Ecco le previsioni su 7 metalli per il 2015

Il 2014 si chiude in negativo con una flessione del 22,5% dell’indice dei prezzi delle commodity (S&P Gsci tr), sul quale ha pesato il crollo del petrolio (-45% il Brent). Ma, riporta Milanofinanza.it, per il prossimo anno le previsioni sui metalli degli analisti di Morgan Stanley sono positive, con eccezione per oro e argento. In dettaglio le proiezioni sui prezzi.

1. Rame
È uno dei metalli che, secondo gli esperti, ha le migliori prospettive, anche se continuerà a risentire negativamente dell’andamento del settore immobiliare cinese. Dopo aver perso da gennaio il 13%, la quotazione è stimata 7.397 dollari/tonnellata nel 2015, da 6.971 del 2014, mentre a lungo termine la previsione è 7.938 dollari.

2. Zinco
Il prezzo dello zinco (+3,5% nel 2014) dovrebbe continuare a salire, ma il recente aumento delle scorte fisiche è un rischio da considerare. Per il 2015 la stima del prezzo medio è 2.348 dollari (in aumento da 2.123), con una proiezione a lungo termine di 2.740 dollari.

3. Platino
La performance del platino nel medio periodo dovrebbe essere positiva, visto che l’incremento del prezzo in rand difficilmente supererà l’andamento dei costi di estrazione in Sud Africa. Dopo essere sceso di oltre il 12% nel 2014, il prossimo anno è stimato 1.640 dollari l’oncia (da 1.488 nel 2014).
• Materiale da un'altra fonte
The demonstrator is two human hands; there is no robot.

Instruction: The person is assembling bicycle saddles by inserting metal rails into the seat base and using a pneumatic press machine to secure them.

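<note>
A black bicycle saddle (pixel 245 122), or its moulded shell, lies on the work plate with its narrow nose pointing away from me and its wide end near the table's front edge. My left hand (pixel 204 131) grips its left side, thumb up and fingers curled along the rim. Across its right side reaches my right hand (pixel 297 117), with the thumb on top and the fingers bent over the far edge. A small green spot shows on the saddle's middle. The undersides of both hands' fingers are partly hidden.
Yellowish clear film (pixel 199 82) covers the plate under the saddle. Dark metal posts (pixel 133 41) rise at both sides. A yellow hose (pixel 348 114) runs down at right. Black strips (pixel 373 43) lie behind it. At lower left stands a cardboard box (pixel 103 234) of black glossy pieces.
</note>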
La proiezione a lungo termine è invece 2.246 dollari.

4. Alluminio
I prezzi medi più elevati del terzo trimestre sono motivati e sostenibili date le restrizioni sul fronte dell’offerta, che deve soddisfare un’alta domanda. Le stime indicano una quotazione, cresciuta del 7% da gennaio, di 1.913 dollari/tonnellata nel 2015, da 1.830 del 2014, con un forte incremento fino a 2.748 dollari nel lungo periodo.

5. Nickel
La recente correzione del prezzo, che chiude il 2014 con un rialzo vicino al 10%, è stata eccessiva dato il deficit di offerta atteso nel prossimo anno, anche se difficilmente supererà il massimo di quest’anno (21 mila dollari/tonnellata). Per il 2015 la previsione è 19.346 dollari/tonnellata, in aumento da 17.640 del 2014, per arrivare a superare quota 22mila (22.439) nel lungo periodo.

6. Oro
Gli analisti continuano a essere pessimisti sul prezzo del metallo giallo  (-0,5% da inizio anno) visto che tutti gli indicatori chiave (bassa inflazione mondiale, atteso aumento dei tassi Usa e rafforzamento del dollaro) indicano valori più bassi nel medio termine. Per il 2015 la previsione è 1.180 dollari l’oncia, in calo da 1.264 nel 2014, per poi risalire nel lungo termine (1.444 dollari)

7. Argento
Il peggioramento dello scenario dell’oro vale anche per l’argento, che ha decisamente interrotto il trend rialzista. Dopo essere sceso da gennaio del 17,4%, la previsione per il 2015 è 18,86 dollari l’oncia, solo leggermente inferiore al 2014 (19 dollari) per recuperare nel lungo periodo fino a 25,92 dollari.